(SOURCE DATA)

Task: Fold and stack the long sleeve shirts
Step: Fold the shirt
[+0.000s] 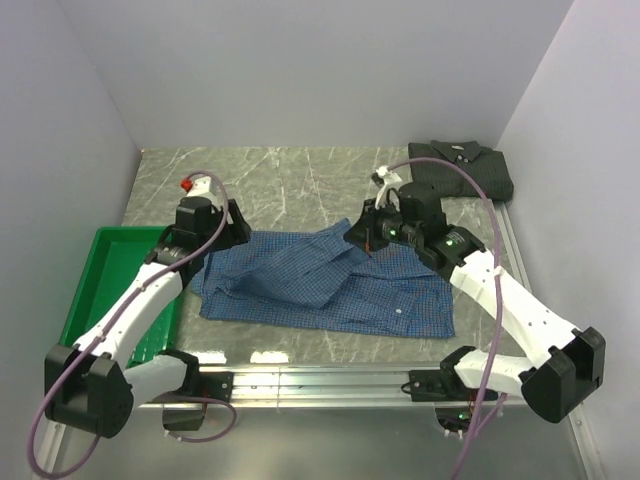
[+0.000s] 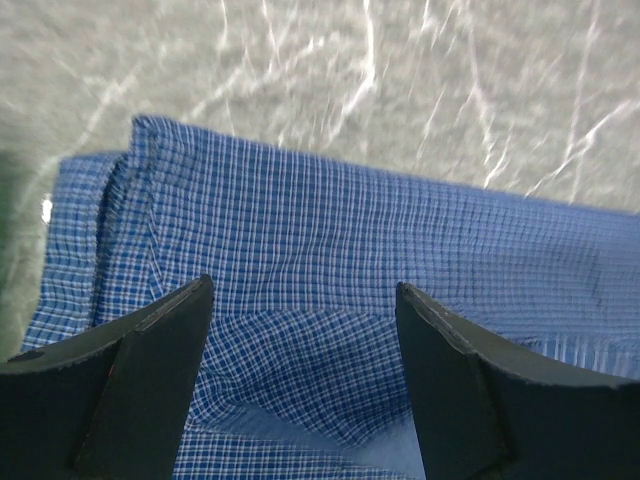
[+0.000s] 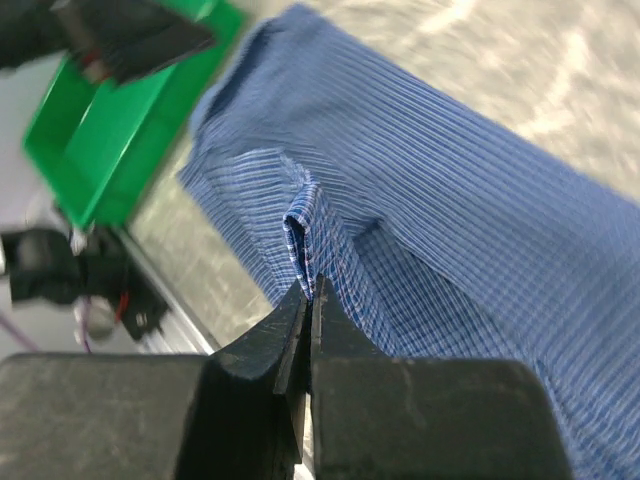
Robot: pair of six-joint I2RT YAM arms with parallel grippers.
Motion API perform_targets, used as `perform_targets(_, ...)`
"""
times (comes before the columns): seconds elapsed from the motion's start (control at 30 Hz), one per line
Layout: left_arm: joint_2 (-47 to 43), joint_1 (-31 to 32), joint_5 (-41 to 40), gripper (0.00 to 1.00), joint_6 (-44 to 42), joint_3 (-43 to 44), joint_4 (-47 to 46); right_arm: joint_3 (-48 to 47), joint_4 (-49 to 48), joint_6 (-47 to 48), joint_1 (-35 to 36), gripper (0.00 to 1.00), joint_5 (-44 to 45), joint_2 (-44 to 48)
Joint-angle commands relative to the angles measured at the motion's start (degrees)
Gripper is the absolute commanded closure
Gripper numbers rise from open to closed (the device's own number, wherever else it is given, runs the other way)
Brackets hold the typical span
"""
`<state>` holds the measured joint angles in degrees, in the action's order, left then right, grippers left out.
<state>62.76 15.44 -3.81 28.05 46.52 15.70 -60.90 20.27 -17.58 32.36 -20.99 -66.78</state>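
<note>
- Blue shirt [image 1: 330,285] lies partly folded, long axis left-right.
- Right gripper [image 3: 308,295] is clamped on its raised fold.
- Left gripper [image 2: 305,290] has jaws apart over its left end.

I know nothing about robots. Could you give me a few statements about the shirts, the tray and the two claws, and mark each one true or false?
1. The right gripper is pinching a fold of the blue checked shirt. True.
2. The left gripper is clamped shut on cloth. False: its jaws stand wide open over the blue checked shirt, gripping nothing.
3. The dark shirt lies folded at the far right corner of the table. True.
4. The dark shirt sits in the green tray. False: the tray is at the table's left edge, far from that shirt.
5. The blue checked shirt is stacked on the dark shirt. False: they lie apart, with bare table between them.
</note>
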Motion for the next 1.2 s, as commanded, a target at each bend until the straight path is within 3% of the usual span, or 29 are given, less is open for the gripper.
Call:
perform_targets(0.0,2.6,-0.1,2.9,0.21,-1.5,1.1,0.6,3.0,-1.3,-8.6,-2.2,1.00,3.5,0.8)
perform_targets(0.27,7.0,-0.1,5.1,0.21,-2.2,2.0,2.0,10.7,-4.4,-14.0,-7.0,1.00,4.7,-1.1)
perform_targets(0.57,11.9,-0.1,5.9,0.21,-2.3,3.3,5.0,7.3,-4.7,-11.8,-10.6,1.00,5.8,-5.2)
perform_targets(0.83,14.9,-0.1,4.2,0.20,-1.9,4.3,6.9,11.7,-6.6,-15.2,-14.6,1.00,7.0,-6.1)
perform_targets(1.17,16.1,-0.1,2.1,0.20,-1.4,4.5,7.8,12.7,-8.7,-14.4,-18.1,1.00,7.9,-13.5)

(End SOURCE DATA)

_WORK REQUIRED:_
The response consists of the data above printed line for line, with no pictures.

_RESULT OF THE TASK:_
Task: Fold and stack the long sleeve shirts
Step: Fold the shirt
[+0.000s] 
[+0.000s] 
[+0.000s] 
Robot: pair of six-joint I2RT YAM arms with parallel grippers.
Motion API perform_targets, used as `perform_targets(_, ...)`
"""
times (comes before the columns): seconds elapsed from the motion's start (control at 30 Hz), one per line
Layout: left_arm: joint_2 (-47 to 43), joint_1 (-31 to 32), joint_5 (-41 to 40), gripper (0.00 to 1.00), joint_6 (-44 to 42), joint_3 (-43 to 44), joint_4 (-47 to 46); right_arm: joint_3 (-48 to 47), joint_4 (-49 to 48), joint_6 (-47 to 48), joint_1 (-35 to 36), gripper (0.00 to 1.00), joint_5 (-44 to 45), joint_2 (-44 to 48)
Joint-angle commands relative to the angles measured at the motion's start (degrees)
Gripper is the absolute commanded closure
Gripper numbers rise from open to closed (the device's own number, wherever else it is given, runs the other way)
Brackets hold the typical span
"""
`<state>` holds the measured joint angles in degrees, in the action's order, left then right, grippers left out.
<state>62.76 15.44 -3.81 28.05 46.52 15.70 -60.90 20.27 -17.58 32.36 -20.99 -66.78</state>
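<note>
- Blue shirt [image 1: 330,285] lies partly folded, long axis left-right.
- Right gripper [image 3: 308,295] is clamped on its raised fold.
- Left gripper [image 2: 305,290] has jaws apart over its left end.

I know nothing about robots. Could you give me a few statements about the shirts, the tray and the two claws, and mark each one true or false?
1. The right gripper is pinching a fold of the blue checked shirt. True.
2. The left gripper is clamped shut on cloth. False: its jaws stand wide open over the blue checked shirt, gripping nothing.
3. The dark shirt lies folded at the far right corner of the table. True.
4. The dark shirt sits in the green tray. False: the tray is at the table's left edge, far from that shirt.
5. The blue checked shirt is stacked on the dark shirt. False: they lie apart, with bare table between them.
</note>
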Motion for the next 1.2 s, as commanded, a target at each bend until the straight path is within 3% of the usual span, or 29 are given, less is open for the gripper.
Call:
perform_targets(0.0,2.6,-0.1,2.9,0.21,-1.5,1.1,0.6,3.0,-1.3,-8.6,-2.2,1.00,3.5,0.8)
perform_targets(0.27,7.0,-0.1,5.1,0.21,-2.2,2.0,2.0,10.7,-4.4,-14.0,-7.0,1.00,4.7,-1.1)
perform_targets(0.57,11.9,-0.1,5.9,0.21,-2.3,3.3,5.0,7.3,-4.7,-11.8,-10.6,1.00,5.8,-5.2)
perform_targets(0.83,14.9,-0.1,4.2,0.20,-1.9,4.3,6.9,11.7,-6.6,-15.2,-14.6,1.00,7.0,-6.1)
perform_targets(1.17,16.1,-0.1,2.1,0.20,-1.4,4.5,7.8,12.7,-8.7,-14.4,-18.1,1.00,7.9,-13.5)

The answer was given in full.